Koridor panjang di depan Clarine nampak sepi, tetapi itu sebelum dua perawat dan seorang gadis tiba-tiba keluar dari salah satu bilik. Mereka berlari sambil mendorong tempat tidur yang berisikan seorang pria tua dengan badan super kurus dan beberapa bisul besar di sekujur tubuhnya. Bisul-bisul itu berukuran tiga kali normal dan berwarna hijau kemerahan.

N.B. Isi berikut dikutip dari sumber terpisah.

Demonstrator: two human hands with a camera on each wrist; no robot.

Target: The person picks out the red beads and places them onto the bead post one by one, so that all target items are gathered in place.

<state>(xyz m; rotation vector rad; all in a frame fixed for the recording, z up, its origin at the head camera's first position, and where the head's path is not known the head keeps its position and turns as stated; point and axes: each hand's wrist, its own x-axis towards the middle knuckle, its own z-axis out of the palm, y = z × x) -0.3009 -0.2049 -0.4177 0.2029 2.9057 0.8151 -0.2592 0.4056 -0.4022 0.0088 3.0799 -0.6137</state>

Suara teriakan tertahan dari si pria tua menggema di sepanjang koridor hingga membuat Clarine ngilu.

"ALERGINYA BERTAMBAH PARAH." Si gadis berteriak histeris kepada dua perawat di sampingnya. "APA KALIAN TIDAK BISA MELAKUKAN SESUATU?"

"Kami akan mengusahakan yang terbaik," ujar salah satu perawat.

"ITU TERUS YANG KAU KATAKAN, TETAPI AYAHKU JUSTRU SEMAKIN SENGSARA."

Saat mereka menghilang di ujung koridor, suasana kembali sunyi.

"Apa yang kau lakukan di sini?"

Terdengar bentakan kasar yang Clarine yakini ditujuhkan untuk dirinya. Saat Clarine berbalik, ia mendapati sosok Eka berdiri di depan salah satu pintu ruangan perawatan.

"Sa—"

"Ini karena perbuatanmu." Eka berseru keras sebelum mulai memaki dan menyemburkan sumpah serapah. "Kau dengan bodohnya memperkenalkan Faithy kepada semua orang, dan lihat akibatnya sekarang."

"Maafkan saya." Clarine menundukan kepala.

"Sebaiknya kau pergi dari sini," usir Eka dengan kasar.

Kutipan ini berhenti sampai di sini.